- **Activity**: Whenever the string "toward" appears in a line below, please copy the line out.

- **The data**:
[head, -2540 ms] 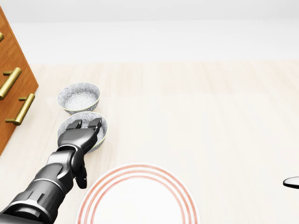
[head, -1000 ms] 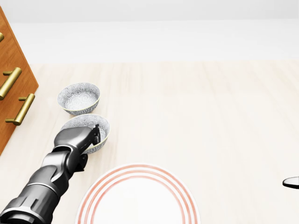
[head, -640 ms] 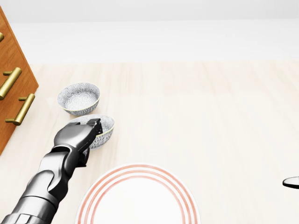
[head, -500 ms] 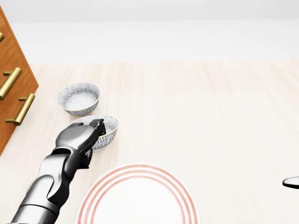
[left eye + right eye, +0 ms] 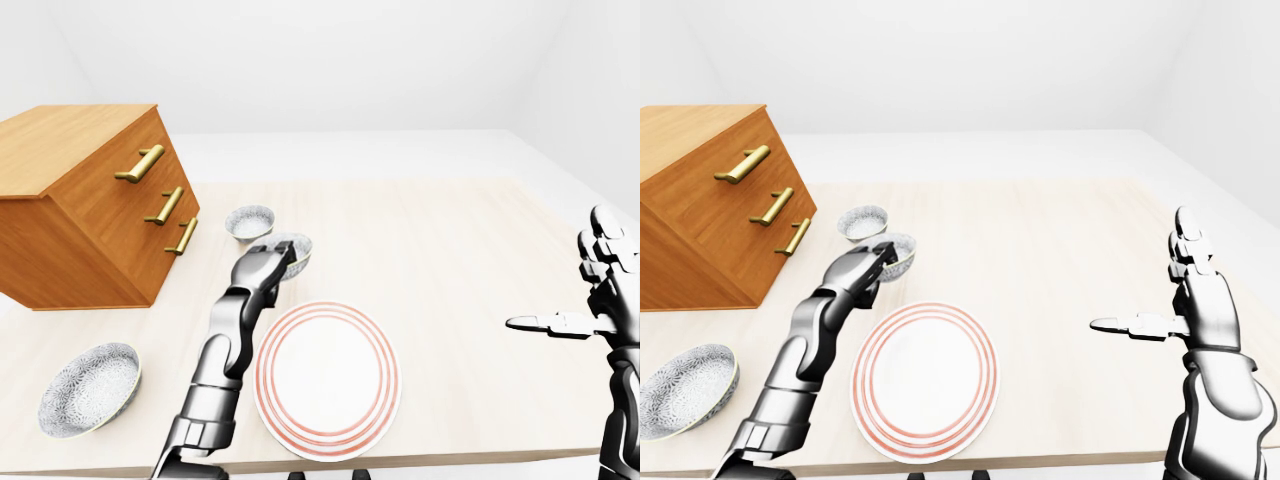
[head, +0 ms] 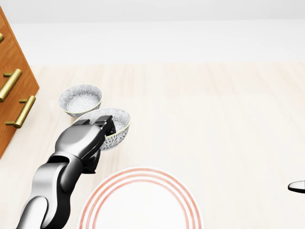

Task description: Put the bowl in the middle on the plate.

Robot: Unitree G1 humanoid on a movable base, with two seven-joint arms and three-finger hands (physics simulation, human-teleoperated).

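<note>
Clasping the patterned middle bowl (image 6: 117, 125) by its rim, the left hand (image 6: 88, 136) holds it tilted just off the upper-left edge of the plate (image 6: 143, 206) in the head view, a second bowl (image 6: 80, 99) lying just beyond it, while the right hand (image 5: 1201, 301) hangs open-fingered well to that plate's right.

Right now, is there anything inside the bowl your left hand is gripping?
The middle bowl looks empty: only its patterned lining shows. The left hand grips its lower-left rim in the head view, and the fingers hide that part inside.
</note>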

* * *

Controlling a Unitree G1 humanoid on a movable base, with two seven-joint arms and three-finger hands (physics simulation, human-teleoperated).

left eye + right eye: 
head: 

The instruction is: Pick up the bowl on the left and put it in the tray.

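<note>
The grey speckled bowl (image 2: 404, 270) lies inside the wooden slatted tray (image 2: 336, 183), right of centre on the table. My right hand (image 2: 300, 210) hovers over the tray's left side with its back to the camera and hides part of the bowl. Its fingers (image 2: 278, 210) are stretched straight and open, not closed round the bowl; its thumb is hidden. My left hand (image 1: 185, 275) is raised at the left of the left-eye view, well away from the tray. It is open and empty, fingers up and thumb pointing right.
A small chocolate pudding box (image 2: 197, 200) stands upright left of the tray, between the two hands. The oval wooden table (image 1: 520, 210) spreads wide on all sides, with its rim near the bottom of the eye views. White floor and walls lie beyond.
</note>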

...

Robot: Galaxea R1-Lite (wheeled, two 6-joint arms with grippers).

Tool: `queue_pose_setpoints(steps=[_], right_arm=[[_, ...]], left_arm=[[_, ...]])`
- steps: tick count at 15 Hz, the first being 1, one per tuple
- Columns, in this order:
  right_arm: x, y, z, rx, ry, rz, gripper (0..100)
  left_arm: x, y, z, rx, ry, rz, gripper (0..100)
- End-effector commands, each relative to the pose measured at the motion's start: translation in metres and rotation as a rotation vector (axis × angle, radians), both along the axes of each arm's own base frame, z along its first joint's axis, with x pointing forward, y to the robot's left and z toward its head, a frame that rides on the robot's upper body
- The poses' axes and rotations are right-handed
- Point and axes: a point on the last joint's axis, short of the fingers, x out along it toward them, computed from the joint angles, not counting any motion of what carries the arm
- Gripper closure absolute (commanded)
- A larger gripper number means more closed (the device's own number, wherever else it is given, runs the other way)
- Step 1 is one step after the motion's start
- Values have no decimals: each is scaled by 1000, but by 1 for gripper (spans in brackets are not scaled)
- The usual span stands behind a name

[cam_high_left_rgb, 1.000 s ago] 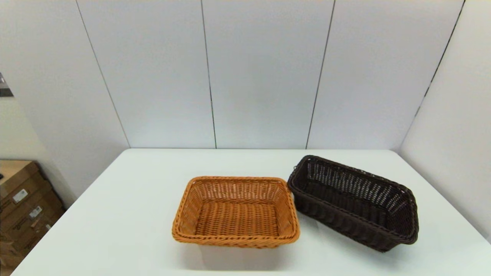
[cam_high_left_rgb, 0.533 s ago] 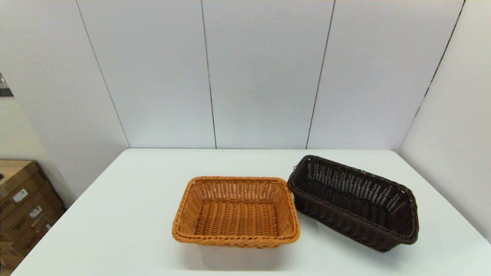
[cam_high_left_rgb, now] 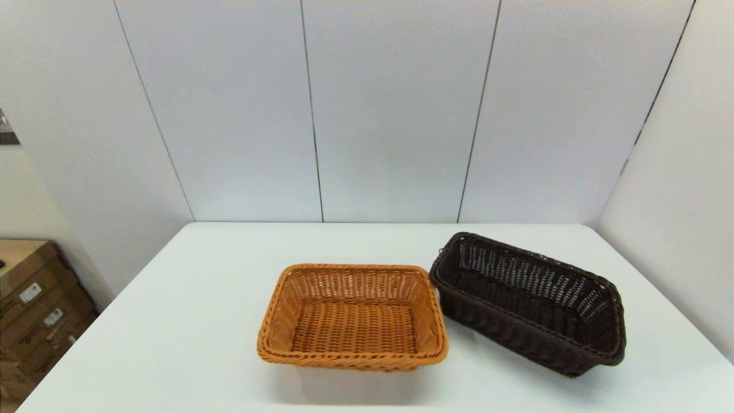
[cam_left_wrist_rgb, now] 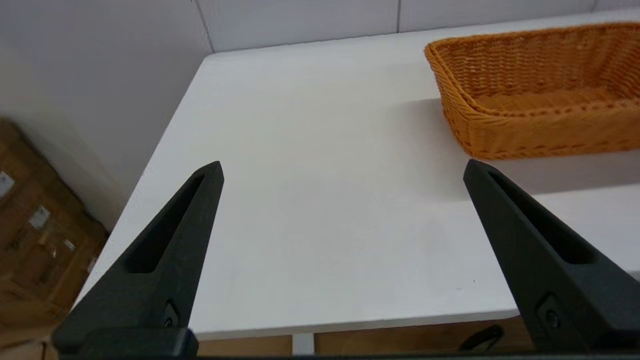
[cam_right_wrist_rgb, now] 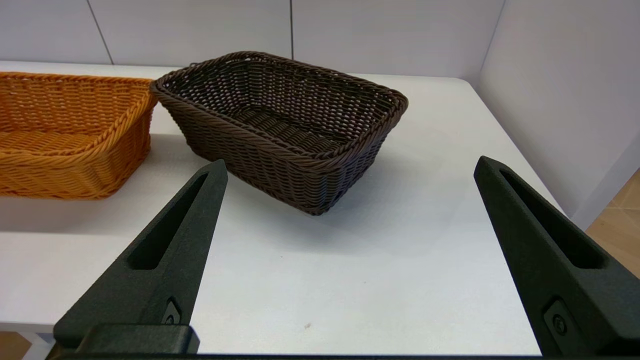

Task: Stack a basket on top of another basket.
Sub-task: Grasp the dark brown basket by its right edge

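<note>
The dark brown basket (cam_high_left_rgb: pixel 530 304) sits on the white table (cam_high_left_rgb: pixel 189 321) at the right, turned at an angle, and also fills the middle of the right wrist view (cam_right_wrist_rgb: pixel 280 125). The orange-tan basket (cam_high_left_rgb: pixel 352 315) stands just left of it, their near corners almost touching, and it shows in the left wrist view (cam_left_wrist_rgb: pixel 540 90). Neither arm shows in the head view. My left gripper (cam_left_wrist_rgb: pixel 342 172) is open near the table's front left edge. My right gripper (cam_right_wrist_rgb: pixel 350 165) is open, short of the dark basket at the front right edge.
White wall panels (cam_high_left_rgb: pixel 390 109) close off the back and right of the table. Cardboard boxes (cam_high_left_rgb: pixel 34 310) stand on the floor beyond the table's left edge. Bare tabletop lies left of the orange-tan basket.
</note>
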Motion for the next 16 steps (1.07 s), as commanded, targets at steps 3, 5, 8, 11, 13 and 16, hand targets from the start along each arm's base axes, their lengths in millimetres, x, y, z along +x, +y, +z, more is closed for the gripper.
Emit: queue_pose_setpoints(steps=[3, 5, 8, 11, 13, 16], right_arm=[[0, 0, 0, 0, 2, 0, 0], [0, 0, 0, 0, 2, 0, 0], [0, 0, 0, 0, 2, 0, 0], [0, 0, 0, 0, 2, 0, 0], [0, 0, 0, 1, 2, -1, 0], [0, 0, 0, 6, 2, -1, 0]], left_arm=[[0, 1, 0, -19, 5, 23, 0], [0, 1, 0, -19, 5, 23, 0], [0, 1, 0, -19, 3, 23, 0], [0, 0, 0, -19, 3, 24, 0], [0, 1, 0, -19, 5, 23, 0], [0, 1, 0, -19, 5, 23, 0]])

- **Exercise result**:
- End-effector commands, each relative to the pose measured at the motion's start: translation in metres and rotation as a rotation vector (axis × angle, radians), both along the axes of each arm's own base frame, z along its first joint's axis, with x pointing forward, y to the robot's left and z toward its head, a frame that rides on the robot's upper body
- Point and axes: a point on the last joint's axis, short of the fingers, x out along it toward them, computed from the joint angles, not counting any motion of what carries the arm

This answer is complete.